New technologies pool information into shared databases, creating a library with an unprecedented depth. The precision and thoroughness of the information is crucial for rare diseases which often suffer from lack of connections between symptoms and populations. This makes creating solutions and treatments much more accessible for doctors and researchers, who benefit enormously from the precision of these new tools.

What is Gene Therapy?

Gene therapy is a cure or treatment option that involves tinkering with genes. Cell therapy uses foreign, live cells that are transferred into the sick patient as a cure or medication. This is novel if you think about the fact that we only discovered that genes exist a century ago.
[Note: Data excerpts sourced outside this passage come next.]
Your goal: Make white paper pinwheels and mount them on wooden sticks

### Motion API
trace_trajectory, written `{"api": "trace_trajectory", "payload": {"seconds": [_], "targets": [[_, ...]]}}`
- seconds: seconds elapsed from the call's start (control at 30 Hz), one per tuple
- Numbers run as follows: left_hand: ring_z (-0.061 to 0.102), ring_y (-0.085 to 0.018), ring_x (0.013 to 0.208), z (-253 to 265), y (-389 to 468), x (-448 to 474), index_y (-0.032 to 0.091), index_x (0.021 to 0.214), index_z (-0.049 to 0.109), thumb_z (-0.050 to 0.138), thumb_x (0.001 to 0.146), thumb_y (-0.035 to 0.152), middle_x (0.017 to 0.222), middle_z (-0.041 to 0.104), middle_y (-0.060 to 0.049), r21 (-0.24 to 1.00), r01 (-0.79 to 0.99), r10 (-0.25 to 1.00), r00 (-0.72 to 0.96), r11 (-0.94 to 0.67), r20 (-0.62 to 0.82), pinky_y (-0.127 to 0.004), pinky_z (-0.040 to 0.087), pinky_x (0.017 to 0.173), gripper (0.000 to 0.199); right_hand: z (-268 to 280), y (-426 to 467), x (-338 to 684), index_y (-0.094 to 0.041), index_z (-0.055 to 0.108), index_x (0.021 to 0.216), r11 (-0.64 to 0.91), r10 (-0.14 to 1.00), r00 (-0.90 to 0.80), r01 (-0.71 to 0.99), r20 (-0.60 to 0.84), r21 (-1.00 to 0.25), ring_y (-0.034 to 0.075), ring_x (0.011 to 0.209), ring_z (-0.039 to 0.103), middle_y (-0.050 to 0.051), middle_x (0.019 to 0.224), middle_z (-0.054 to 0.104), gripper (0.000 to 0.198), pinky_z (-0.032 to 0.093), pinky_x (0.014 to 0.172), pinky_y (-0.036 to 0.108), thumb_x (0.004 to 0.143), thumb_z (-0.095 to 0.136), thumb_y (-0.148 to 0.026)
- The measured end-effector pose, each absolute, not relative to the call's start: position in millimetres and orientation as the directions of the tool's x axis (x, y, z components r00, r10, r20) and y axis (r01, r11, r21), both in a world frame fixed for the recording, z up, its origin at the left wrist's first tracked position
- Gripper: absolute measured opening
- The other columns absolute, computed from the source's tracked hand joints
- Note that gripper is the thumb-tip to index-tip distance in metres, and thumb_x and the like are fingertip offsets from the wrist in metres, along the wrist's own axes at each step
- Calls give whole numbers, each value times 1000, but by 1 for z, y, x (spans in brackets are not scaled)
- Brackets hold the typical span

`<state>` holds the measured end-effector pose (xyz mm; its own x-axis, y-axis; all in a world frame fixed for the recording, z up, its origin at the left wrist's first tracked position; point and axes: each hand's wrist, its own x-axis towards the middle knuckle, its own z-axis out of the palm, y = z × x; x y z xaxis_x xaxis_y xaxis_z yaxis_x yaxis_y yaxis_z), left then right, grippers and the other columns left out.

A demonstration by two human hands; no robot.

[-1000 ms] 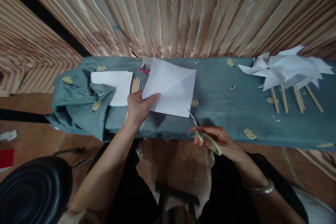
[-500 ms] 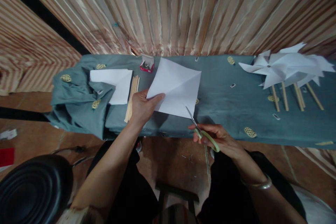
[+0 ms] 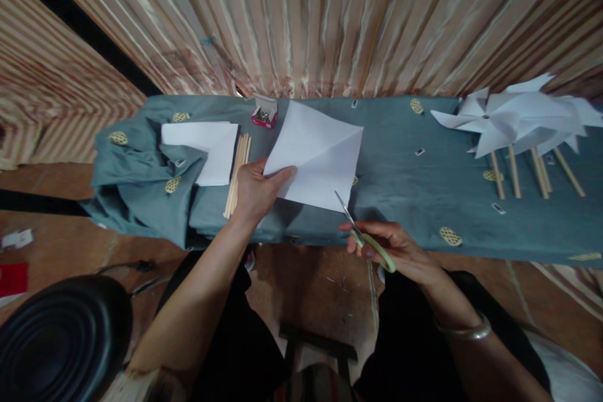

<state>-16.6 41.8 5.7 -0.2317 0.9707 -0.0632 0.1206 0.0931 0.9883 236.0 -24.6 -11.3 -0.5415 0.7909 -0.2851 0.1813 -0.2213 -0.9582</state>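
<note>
My left hand [image 3: 259, 191] pinches the left corner of a white sheet of paper [image 3: 318, 154], thumb on top. Faint diagonal creases cross the sheet, which is tilted above the cloth. Around the light green handles of a pair of scissors [image 3: 374, 250] my right hand [image 3: 393, 245] is closed. The blades point up and left, over the sheet's lower right edge; whether they have cut into it I cannot tell. Beside my left hand lie several wooden sticks [image 3: 239, 169]. Just beyond them a small red and white box [image 3: 264, 113] stands open, with metal pins inside.
A grey-green cloth [image 3: 396, 169] covers the narrow table. Several white paper pinwheels [image 3: 518, 116] on sticks lie at the right. More white paper [image 3: 219, 151] rests at the left, partly under bunched cloth. Behind hangs a striped curtain [image 3: 320, 25]. A black round stool [image 3: 61, 339] stands at lower left.
Hardly anything differs. The view has shifted very slightly; both hands, the paper and the scissors keep the same arrangement.
</note>
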Motion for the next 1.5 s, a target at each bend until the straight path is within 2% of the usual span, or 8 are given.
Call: {"api": "trace_trajectory", "payload": {"seconds": [0.33, 0.57, 0.8, 1.0, 1.2, 1.5], "targets": [[53, -10, 52, 6, 42, -16, 11, 71, 73, 79, 57, 29, 61, 65, -1, 991, 100, 967, -246, 87, -60, -21, 42, 46, 24, -19, -27, 238, -15, 68, 115, -310, 784, -518, 150, -341, -939, 10, 60, 50, 2, 76, 62, 55, 44, 53, 25, 74, 74, -51], [54, -10, 54, 8, 41, -16, 10, 72, 72, 78, 56, 29, 63, 64, -1, 992, 88, 967, -245, 94, -70, -22, 43, 48, 25, -25, -30, 240, -15, 69, 115, -374, 778, -482, 162, -404, -913, 10, 63, 53, 1, 76, 61, 54, 46, 57, 25, 72, 78, -46], [51, -10, 53, 7, 41, -17, 9, 72, 72, 78, 56, 28, 62, 62, -1, 991, 93, 965, -256, 92, -65, -21, 42, 48, 26, -25, -29, 239, -19, 71, 112, -410, 776, -459, 155, -433, -899, 9, 61, 52, -1, 72, 60, 50, 43, 55, 23, 69, 80, -43], [51, -9, 53, 5, 42, -19, 10, 69, 72, 79, 57, 28, 60, 62, 0, 991, 106, 966, -253, 77, -48, -21, 43, 48, 23, -23, -29, 238, -19, 73, 109, -391, 789, -448, 161, -420, -906, 7, 57, 50, -2, 69, 59, 46, 41, 52, 22, 70, 80, -41], [52, -9, 52, 3, 42, -18, 10, 71, 73, 79, 57, 27, 60, 63, 0, 992, 100, 965, -258, 73, -45, -20, 44, 48, 23, -25, -30, 238, -19, 73, 108, -375, 804, -435, 160, -406, -913, 9, 59, 53, -2, 69, 61, 44, 45, 54, 22, 70, 81, -40], [57, -10, 55, 9, 35, -8, 13, 72, 73, 79, 59, 25, 65, 68, -1, 992, 44, 978, -181, 117, -107, -21, 48, 52, 19, -23, -29, 237, -20, 71, 111, -344, 812, -456, 130, -364, -930, 7, 58, 50, -1, 71, 61, 44, 42, 50, 21, 72, 79, -40]]}}
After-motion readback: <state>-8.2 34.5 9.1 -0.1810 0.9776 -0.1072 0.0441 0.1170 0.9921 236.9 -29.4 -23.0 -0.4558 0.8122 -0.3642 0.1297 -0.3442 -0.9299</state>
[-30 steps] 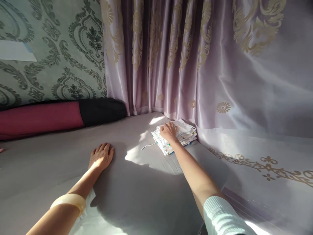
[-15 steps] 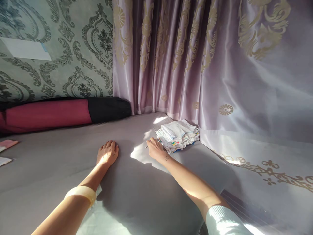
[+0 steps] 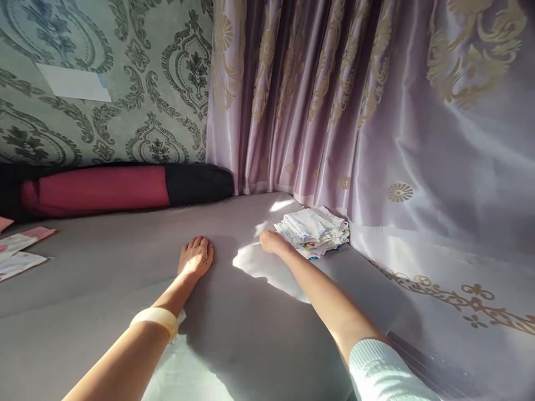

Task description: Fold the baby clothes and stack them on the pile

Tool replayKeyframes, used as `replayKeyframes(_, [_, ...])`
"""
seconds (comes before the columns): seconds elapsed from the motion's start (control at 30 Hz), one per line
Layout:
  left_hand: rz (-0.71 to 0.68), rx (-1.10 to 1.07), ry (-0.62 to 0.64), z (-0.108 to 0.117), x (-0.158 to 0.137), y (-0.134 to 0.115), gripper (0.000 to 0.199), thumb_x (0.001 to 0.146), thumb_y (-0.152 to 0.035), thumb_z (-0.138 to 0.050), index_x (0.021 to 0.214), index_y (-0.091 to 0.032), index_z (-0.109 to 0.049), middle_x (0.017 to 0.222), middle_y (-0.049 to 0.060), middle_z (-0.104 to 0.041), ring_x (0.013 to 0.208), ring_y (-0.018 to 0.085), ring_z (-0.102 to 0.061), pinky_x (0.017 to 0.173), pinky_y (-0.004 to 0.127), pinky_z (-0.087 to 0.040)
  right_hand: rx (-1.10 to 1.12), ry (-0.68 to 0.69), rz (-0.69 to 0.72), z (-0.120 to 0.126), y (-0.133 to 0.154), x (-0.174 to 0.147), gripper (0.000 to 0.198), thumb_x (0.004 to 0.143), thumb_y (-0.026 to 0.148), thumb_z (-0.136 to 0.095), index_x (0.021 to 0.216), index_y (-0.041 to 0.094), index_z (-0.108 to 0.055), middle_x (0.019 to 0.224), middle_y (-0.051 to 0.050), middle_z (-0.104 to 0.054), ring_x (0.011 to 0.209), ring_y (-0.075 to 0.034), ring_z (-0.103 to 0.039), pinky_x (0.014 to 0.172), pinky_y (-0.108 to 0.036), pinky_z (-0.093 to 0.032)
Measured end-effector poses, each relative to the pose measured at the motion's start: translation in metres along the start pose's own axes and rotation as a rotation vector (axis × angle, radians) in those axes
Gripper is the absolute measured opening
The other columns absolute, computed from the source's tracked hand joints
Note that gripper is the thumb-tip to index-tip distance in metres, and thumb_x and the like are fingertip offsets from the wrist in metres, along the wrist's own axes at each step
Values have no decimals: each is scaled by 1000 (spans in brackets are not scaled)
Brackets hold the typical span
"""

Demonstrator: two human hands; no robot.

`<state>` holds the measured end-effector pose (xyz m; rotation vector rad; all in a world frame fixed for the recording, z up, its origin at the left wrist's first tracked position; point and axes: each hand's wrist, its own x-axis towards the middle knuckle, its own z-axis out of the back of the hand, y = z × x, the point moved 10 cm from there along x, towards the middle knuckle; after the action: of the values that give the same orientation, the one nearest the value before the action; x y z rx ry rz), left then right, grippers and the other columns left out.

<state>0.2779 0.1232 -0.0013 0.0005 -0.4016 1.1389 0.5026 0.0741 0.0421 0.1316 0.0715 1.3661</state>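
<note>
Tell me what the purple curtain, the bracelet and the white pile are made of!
White pile: matt cloth, probably cotton, judging by its soft, crumpled layers. Purple curtain: smooth, satiny fabric, maybe polyester; its folds shine. Bracelet: hard-looking, perhaps stone or plastic; it's a thick, smooth ring.

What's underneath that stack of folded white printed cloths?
The stack of folded white printed cloths rests on a grey fabric sheet; a blue edge peeks out at its bottom. The rest of that blue layer, and the sheet directly beneath, are covered.

Home, likely a bedroom: before me a grey-sheeted bed (image 3: 259,328), long purple curtains (image 3: 376,161) (gold-patterned), damask wallpaper (image 3: 144,61) alongside.
</note>
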Motion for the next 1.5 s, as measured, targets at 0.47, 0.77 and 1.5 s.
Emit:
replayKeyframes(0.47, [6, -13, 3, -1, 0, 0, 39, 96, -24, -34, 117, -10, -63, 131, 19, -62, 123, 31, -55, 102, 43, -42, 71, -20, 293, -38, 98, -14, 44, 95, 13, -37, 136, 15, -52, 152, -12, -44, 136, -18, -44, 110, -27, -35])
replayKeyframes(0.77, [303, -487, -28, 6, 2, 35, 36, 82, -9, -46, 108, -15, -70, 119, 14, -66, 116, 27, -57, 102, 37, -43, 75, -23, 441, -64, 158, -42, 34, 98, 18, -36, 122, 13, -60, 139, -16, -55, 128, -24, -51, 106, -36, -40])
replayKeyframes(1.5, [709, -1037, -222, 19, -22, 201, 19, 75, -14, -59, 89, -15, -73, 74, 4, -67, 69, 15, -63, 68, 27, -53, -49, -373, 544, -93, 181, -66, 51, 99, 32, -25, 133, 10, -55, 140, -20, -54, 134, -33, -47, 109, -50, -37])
While it is expensive to create and provide, gene therapy is often a single treatment administration so the price tag isn’t as costly over time. 
The Orphan Drug Act already financially incentivized major drug companies towards such advancements and now that the technology is advancing so rapidl, these treatment options are more appealing for drug companies. They not only appear profitable in the future, but serve a huge population in sum and will reduce costs overall.

The Biohealth Capital Region Companies (BHCR)

The Capitol Area surrounding Washington D.C, has a whole host of drug development companies beginning to invest in rare diseases, called the Biohealth Capital Region Companies (BHCR). This group includes Viela Bio, American Gene Technologies, REGENXBIO, Asklepion Pharmaceuticals, Elixirgen Therapeutics Inc., and Cerecor. Each has different focuses on drug development investment, including the following:
  • Vielo Bio, Inc., Gaithersburg, Maryland
    • Vielo Bio is creating options to address severe inflammation and autoimmune diseases. Though they are unusually fronted with rare disease drugs, they have raised $350 million dollars from large investors since their conception in February 2018 and have big plans for more when they go public.
  • American Gene Technologies., Rockville, Maryland
    • American Gene Technologies uses cell and gene therapies to develop options for liver cancer, phenylketonuria (PKU), HIV, and genetic disorders. Their leading treatment candidate is aiming to cure HIV.
  • REGENXBIO, Rockville, Maryland
    • REGENXBIO uses gene therapy to develop treatments for retinal, neurodegenerative, and metabolic diseases. They are attempting work with adeno-associated viral vectors (AAV) which can be used for a wide range of diseases; they have the rights to 100 novel AAV vectors and 100 more in earlier stages, though only two have been approved to date.
  • Cerecor, Inc. (CERC), Rockville, Maryland
    • Cerecor, Inc. focuses on innovative solutions for orphan diseases, neurology, and ultra-rare pediatric diseases including through prescription medications, devices, and dietary supplements.
  • Asklepion Pharmaceuticals, Baltimore, Maryland
    • Asklepion Pharmaceuticals focuses exclusively on rare diseases, especially rare pediatric diseases that lack treatment options.
  • Elixirgen Therapeutics Inc., Baltimore, Maryland
    • Elixirgen Therapeutics, Inc., uses stem cells for diseases including rare blood disorders and chromosomal diseases.